Only after investing significant time and energy into Amazon’s platform did they learn that Amazon was sending Sharks that appeared to be lifeboats.  The Sharks would steal their suppliers from under them, and then drive prices not just to wholesale, but below wholesale.  It felt to some like they had been tricked into giving Amazon free data entry to build their catalog, so they could then measure sales and take the best suppliers away by using economies of scale to get a better wholesale price with the manufacturer.

The reality was that Amazon wasn’t looking myopically at transactional profit, widget by widget.  Instead, they prioritized the goal of attracting new fiercely loyal long-term customers.  Since customer acquisition has an expense, they justified discounting near or even below wholesale as being less expensive to getting a buyer to create an Amazon account than traditional advertising.  If it cost an average of $9 of advertising to get a buyer to sign up, giving away a product for $5 under wholesale was actually not insane – it was a cost savings!

Brilliant.

When Amazon’s self-interest is factored, the savvy logic trumps all conspiracy theories about tricking sellers into building a catalog for free, then stealing the suppliers.  The problem for the small independent retailers is that no longer could they ride the wave of a sourced product for years.   The product’s Pricing Life Cycle had to be considered, and a plan had to be developed to overcome the fact that in a matter of weeks or months, competition would drive prices to unsustainable margins by Amazon.  This occurs most often when the na├»ve manufacturer fails to anticipate Amazon’s self-interest by having Brand Protection in place in the form of a MAP Program.
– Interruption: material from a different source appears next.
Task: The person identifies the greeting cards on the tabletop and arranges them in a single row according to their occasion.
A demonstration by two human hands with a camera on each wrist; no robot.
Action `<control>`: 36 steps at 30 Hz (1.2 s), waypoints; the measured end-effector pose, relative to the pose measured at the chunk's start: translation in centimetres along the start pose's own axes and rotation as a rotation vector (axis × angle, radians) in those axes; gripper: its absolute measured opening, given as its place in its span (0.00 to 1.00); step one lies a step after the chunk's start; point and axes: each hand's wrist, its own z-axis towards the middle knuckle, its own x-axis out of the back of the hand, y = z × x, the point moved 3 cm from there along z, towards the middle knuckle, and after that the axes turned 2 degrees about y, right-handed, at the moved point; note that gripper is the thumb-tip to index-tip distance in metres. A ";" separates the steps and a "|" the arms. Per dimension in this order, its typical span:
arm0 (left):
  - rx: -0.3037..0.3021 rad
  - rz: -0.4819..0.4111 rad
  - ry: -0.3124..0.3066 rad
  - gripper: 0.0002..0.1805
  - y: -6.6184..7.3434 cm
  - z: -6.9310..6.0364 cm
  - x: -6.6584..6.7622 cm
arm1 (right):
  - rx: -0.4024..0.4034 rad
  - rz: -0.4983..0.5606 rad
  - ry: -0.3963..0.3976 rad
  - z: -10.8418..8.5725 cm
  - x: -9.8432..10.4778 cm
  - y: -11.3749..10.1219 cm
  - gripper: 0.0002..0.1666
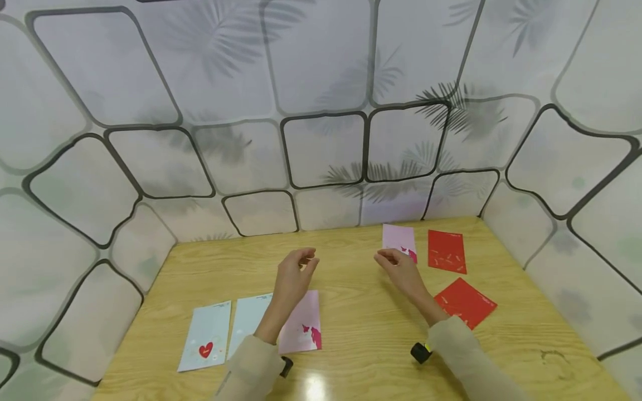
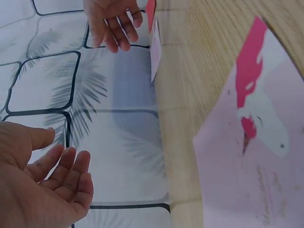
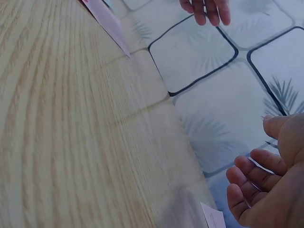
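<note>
My left hand (image 1: 295, 273) hovers above the table with its fingers loosely curled and holds nothing. Under its forearm lies a pink paper card (image 1: 306, 317); the left wrist view shows a unicorn print on this pink card (image 2: 247, 166). Also empty, my right hand (image 1: 403, 273) is raised, fingers loosely bent, just in front of another pink card (image 1: 398, 235), part of which it hides. To the left lie two light blue cards, one with a red heart (image 1: 205, 337), the other (image 1: 248, 320) partly covered by the left arm.
At the right, one red card (image 1: 446, 252) lies beside the far pink card, and a second red card (image 1: 466, 301) sits turned at an angle, partly behind the right forearm. A patterned fabric wall (image 1: 326, 150) encloses the wooden table (image 1: 361, 312) at the back and sides.
</note>
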 end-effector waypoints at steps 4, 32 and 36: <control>-0.020 -0.015 -0.006 0.14 0.6 0.5 -0.7 | 0.001 -0.005 -0.009 0.0 1.1 0.1 0.30; 0.102 -0.111 -0.092 0.18 0.7 4.3 -8.8 | -0.152 -0.161 0.007 3.7 6.1 3.8 0.34; 0.136 -0.123 -0.106 0.19 0.3 4.5 -10.4 | -0.152 -0.203 -0.002 4.5 6.3 4.2 0.34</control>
Successful Marketplace Retailers no longer rely upon finding a widget they can sell in high margins at high profits for years on end, but rather engage in perpetually finding brand new products from entrepreneurial companies.  They have to become sourcing experts who can see new trends, identify those who have done their IP homework, have the resources to produce them in sufficient quantities, and have innovated and imagined into being things that can be forecast to sell in high volume.  They have become, in effect, Amazon’s Talent Scouts.
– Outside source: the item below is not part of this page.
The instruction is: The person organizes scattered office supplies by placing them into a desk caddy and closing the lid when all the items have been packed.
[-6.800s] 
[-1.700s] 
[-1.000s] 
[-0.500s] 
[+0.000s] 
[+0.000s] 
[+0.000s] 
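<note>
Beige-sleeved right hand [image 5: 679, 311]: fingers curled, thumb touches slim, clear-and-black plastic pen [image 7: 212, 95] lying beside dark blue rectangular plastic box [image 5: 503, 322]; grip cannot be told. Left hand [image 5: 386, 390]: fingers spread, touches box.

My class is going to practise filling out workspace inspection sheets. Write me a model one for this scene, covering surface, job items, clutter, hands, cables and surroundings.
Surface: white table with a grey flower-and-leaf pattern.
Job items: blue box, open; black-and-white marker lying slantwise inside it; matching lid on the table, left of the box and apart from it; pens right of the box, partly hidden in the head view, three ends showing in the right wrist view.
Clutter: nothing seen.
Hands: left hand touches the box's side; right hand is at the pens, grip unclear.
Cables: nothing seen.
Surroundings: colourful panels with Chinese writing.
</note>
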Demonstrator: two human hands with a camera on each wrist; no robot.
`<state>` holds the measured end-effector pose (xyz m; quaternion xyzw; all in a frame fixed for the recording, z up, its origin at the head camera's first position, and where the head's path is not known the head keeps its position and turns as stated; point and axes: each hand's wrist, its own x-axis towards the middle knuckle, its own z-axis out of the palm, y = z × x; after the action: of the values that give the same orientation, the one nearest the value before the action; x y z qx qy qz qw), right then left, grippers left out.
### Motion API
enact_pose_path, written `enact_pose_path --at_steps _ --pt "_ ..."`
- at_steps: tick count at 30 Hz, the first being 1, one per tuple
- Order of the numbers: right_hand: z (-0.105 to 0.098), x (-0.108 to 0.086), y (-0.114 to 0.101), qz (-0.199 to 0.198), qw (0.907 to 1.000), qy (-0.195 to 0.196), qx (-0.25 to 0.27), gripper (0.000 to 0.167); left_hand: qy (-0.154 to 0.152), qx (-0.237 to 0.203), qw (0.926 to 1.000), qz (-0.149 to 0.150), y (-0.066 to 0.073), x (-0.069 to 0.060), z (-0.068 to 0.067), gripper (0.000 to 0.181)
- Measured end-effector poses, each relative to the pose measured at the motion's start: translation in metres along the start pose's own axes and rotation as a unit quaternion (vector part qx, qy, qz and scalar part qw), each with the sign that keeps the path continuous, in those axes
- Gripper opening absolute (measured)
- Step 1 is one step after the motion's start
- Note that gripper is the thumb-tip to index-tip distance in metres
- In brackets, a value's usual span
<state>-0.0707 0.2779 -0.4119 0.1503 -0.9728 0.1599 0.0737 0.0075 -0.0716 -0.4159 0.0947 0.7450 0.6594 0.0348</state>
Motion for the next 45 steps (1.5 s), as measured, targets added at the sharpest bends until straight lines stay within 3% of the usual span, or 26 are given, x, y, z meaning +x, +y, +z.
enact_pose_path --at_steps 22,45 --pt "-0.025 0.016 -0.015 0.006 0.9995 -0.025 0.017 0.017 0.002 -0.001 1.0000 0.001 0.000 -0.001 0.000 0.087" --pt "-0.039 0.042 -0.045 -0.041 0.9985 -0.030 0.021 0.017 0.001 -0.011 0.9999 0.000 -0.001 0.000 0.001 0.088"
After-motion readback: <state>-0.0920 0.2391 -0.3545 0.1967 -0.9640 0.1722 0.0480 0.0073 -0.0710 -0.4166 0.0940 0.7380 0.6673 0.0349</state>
These Talent Scouts attend trade shows, network with importers, and make their top priority to find exciting new products before anyone else.  They then bring those products to Amazon’s marketplace, and enjoy high profits and margins for brief periods until other small retailers, and eventually, Amazon itself notice their success.  Once Amazon has a supply of that product that is not protected by MAP, the retailer finds that their sales often drop to zero until the manufacturer wakes up and puts a MAP program in place.  Meanwhile, to keep their business going, they must continue to find more new talent to put on the conveyer belt.

Some manufacturer’s get chewed up and spit out in the process.  It’s usually the ones who fight hard against the concept of MAP programs, claiming they are impossible, ineffective, and too expensive.  Those that wait too long suffer the consequences, and in some cases lose their business.  Others who discover the problem in time salvage what they can, but it’s the ones who can see that no widget is immune from this process that are able to create and sustain programs that insulate their products from price devaluation that occurs as Talent Scouts feed the Sharks over at Amazon.
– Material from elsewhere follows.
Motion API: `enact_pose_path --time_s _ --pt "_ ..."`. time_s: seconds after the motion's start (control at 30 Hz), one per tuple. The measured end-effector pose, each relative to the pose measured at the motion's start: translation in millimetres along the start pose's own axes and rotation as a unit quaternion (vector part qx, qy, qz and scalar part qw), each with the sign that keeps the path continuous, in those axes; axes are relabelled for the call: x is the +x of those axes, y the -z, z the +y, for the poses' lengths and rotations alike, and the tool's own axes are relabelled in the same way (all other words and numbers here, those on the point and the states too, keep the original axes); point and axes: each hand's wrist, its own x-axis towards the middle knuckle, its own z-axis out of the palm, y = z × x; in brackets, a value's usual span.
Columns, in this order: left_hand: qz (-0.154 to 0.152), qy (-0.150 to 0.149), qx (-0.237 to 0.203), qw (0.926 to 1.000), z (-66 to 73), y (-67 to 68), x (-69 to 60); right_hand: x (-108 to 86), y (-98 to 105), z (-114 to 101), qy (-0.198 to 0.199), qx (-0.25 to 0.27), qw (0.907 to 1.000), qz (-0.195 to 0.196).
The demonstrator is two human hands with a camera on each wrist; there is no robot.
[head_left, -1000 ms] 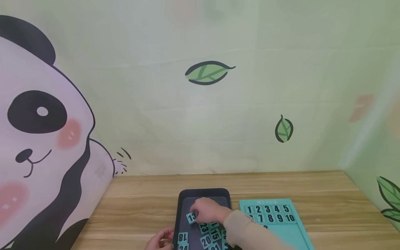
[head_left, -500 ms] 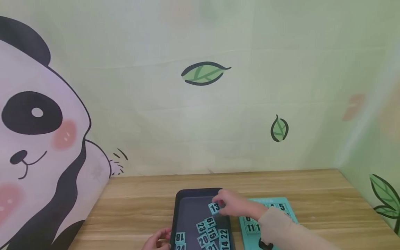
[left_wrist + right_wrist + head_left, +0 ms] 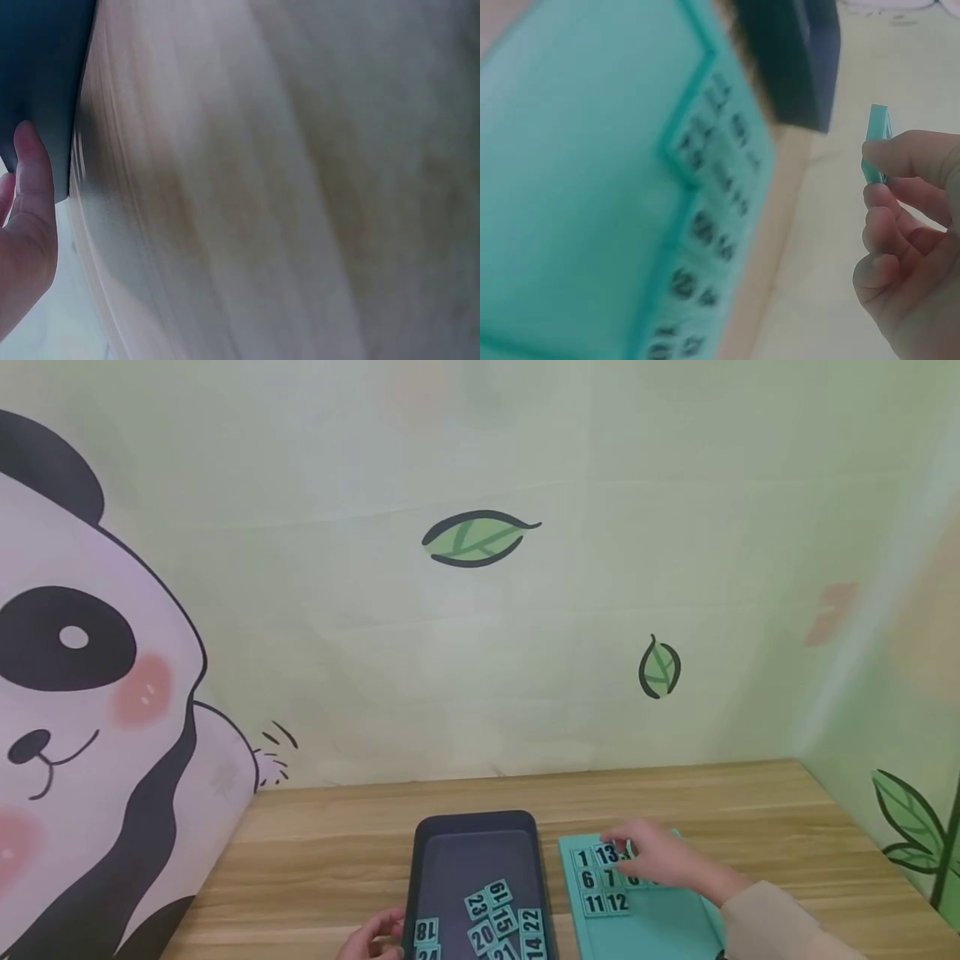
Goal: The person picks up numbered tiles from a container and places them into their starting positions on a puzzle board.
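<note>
My right hand pinches a teal number tile marked 13 between thumb and fingertips, above the top rows of the teal number board. In the right wrist view the tile is seen edge-on, apart from the board. Tiles 11 and 12 begin the board's third row; the hand and tile cover part of the upper rows. My left hand rests at the left side of the dark tray. A straight finger touches the tray's outer wall in the left wrist view.
Several loose tiles lie in the tray's near part, at various angles. Tile 18 sits by its left wall. The wooden table meets a wall covering printed with a panda and leaves.
My right hand has lifted tile 13 from the tray and carried it right, over the board. My left hand stays at the tray's side. The head view has shifted slightly.
</note>
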Motion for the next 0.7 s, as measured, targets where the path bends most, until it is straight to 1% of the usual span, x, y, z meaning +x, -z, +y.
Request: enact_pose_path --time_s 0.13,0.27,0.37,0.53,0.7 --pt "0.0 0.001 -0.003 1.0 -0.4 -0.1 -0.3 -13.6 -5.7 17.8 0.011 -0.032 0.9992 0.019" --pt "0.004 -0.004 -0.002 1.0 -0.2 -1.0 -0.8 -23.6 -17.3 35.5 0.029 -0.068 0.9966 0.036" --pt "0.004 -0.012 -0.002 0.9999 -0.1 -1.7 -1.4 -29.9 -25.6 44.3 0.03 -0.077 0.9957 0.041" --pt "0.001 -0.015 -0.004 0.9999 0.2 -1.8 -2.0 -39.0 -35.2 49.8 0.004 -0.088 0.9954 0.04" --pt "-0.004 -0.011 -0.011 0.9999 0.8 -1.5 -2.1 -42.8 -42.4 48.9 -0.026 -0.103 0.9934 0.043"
By recognizing that no product is immune from the cycle of having Amazon offer it up as bait to attract new loyal lifetime buyers, savvy manufacturer’s who anticipate Amazon’s self-interest are able to have a MAP Program in place before damage is done to their brand.  Success requires development of closed distribution practices, strictly enforced MAP polices for the entire supply chain, and automation of reporting and policing with services from companies like Channel IQ.

In effect, the retailer who acts at the Talent Scout is the only party who preaches and promotes the inherent overlapping self-interests of the Manufacturer, Amazon, and the Retailer.  All parties can win, and success is sustainable with a proactive plan.